Ma la questione farà discutere perché la maggioranza degli italiani paga la Tasi sulla prima casa. L’imposta genera un flusso ingente di risorse per l’erario: 3,5 miliardi, ben 58 euro e 50 centesimi in media per ogni cittadino italiano. Si tratta di un’imposta sul patrimonio immobiliare: l’unica rilevante imposta patrimoniale del nostro sistema tributario. Altri tipi di patrimoni non sono tassati, al di là della volontà politica di farlo, perché la loro mobilità ne rende molto difficile l’accertamento. Tant’è vero che nel novembre 2012 nel presentare l’Imu (come l’imposta fu allora chiamata), il neo-nominato presidente del Consiglio, Mario Monti, fece riferimento proprio all’impossibilità di colpire altri tipi di patrimoni, suggerendo il ruolo dell’Imu come parziale patrimoniale.

Certo, non la soluzione ottimale, ma il meglio che si potesse fare in un sistema economico pervaso dall’evasione fiscale, quella che gli economisti chiamano una soluzione di second best. Si trattava cioè di una soluzione pragmatica capace di raggiungere obiettivi concreti anche se non esattamente quelli migliori in assoluto.

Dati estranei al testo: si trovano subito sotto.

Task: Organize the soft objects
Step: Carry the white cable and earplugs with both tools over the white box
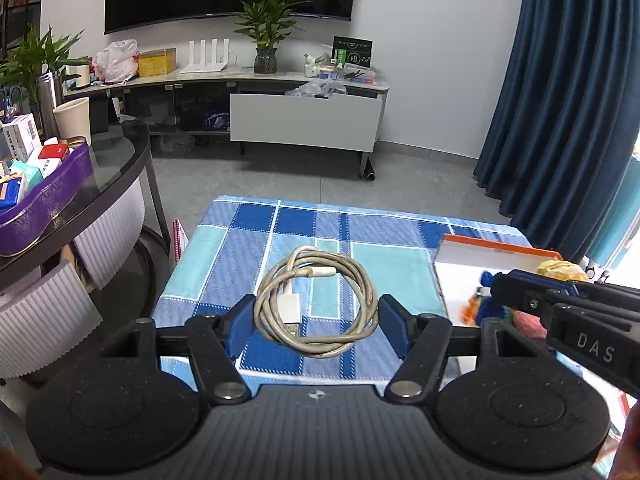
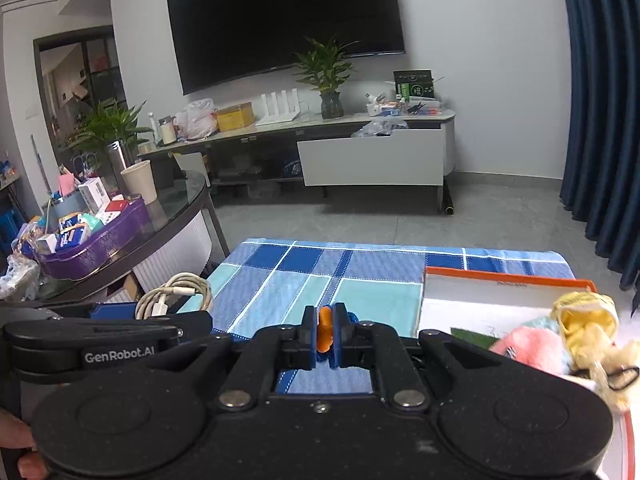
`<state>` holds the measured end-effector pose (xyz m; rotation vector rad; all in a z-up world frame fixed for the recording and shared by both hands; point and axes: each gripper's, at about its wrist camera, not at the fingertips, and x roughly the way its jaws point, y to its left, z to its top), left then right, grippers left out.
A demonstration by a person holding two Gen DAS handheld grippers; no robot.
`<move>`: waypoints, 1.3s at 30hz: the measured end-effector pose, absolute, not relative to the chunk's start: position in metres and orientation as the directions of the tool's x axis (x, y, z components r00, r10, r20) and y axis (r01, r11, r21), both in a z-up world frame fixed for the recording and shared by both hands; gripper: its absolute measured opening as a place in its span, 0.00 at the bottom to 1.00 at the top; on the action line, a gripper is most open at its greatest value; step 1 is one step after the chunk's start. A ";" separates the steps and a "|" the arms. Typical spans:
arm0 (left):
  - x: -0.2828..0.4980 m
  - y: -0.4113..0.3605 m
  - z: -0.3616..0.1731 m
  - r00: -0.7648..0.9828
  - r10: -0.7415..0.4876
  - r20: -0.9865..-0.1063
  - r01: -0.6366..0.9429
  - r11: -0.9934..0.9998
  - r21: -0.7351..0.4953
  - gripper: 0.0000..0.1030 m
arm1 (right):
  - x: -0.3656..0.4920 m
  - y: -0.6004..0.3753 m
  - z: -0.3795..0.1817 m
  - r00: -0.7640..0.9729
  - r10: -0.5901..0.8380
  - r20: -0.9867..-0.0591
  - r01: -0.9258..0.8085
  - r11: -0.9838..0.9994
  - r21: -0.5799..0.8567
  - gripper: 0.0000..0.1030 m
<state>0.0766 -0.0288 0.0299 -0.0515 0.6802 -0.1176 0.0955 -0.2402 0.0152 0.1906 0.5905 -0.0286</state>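
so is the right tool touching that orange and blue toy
Touching. The right wrist view shows the right tool shut, its blue pads pinching the orange and blue toy with no gap on either side.

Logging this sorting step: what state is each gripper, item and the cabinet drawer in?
Left gripper: open, no pad visibly touching the coiled grey-white charging cable.
Right gripper: shut on small blue-and-orange soft toy.
Orange-rimmed white tray: holds pink and yellow plush toys.
White cabinet drawer: pulled open.
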 end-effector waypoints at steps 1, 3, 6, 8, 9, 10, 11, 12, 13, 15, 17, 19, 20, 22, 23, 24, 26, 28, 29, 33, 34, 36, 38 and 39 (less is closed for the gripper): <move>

Il termine sembra suggerire il contrario, ma in molti casi questo tipo di soluzioni pragmatiche è da preferirsi a quelle ottimali – di first best. Dani Rodrik in un suo contributo fondamentale del 2008 ha mostrato l’importanza delle soluzioni pragmatiche – apparentemente non ottimali – nel processo di riforma delle istituzioni nei paesi in via di sviluppo, nei quali l’entità dell’economia sommersa e il malfunzionamento dei mercati rendono impossibile replicare soluzioni ottimali in stile occidentale.

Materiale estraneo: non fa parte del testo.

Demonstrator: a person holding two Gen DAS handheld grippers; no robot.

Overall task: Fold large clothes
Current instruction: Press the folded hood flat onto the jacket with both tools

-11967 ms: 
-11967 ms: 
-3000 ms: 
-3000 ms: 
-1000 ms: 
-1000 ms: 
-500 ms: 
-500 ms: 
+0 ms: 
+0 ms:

Il dibattito sulla Tasi e sulla sua abolizione ha ignorato finora il ruolo che questa può svolgere come pragmatica soluzione all’impossibilità di introdurre un’imposta patrimoniale generale nel contesto italiano, caratterizzato da tassi di evasione ed elusione fiscale simili a quelli di un paese in via di sviluppo.

La Tasi è stata giustamente presentata come local tax - imposta cardine del federalismo fiscale. Ma non si può trascurare il suo ruolo nella tassazione sui patrimoni nel nostro paese, dove l’80 per cento della popolazione vive in una casa di proprietà e oltre il 30 per cento dell’attività economica è sommersa.

La Tasi è un’imposta calcolata sulla rendita catastale: il possesso dell’immobile genera un reddito (figurativo) che viene tassato. Dal punto di vista dell’equità, si tratta di un reddito da capitale come altri e non vi è motivo di distorcere il sistema fiscale con un trattamento di favore. D’altra parte, in molti casi la Tasi rappresenta un peso eccessivo per quelle famiglie che si trovano a dover pagare un’ingente somma di imposta sulla prima casa, pur avendo un reddito basso: si tratta di una criticità riscontrata e conosciuta.

Per risolverla, occorre chiedersi perché famiglie con redditi bassi vivano in case con una rendita catastale elevata. Se trascuriamo le dimensioni affettive che possono legare una persona alla sua abitazione, di cui un sistema tributario non si deve far carico, rimangono tre possibili risposte: 1) le rendite catastali non riflettono il reale valore degli immobili, 2) è complicato e dispendioso vendere casa e comprarne un’altra proporzionata alle proprie possibilità economiche, 3) il reddito reale della famiglia è in realtà più alto di quanto non appaia dalle dichiarazioni dei redditi.

Si tratta di tre situazioni concrete che si verificano di frequente. Le prime due suggeriscono possibili interventi di riforma della Tasi: da una parte l’aggiornamento delle rendite catastali, troppo spesso non allineate al reale reddito figurativo generato dalle abitazioni, dall’altra l’alleggerimento delle imposte sull’acquisto della prima casa, che stimolerebbero il mercato e favorirebbero una più razionale allocazione delle abitazioni.

La terza situazione, invece, suggerisce che la Tasi sulla prima casa è uno strumento pragmatico – di second best appunto – per il recupero dell’evasione fiscale e che quindi non dovrebbe essere abolita.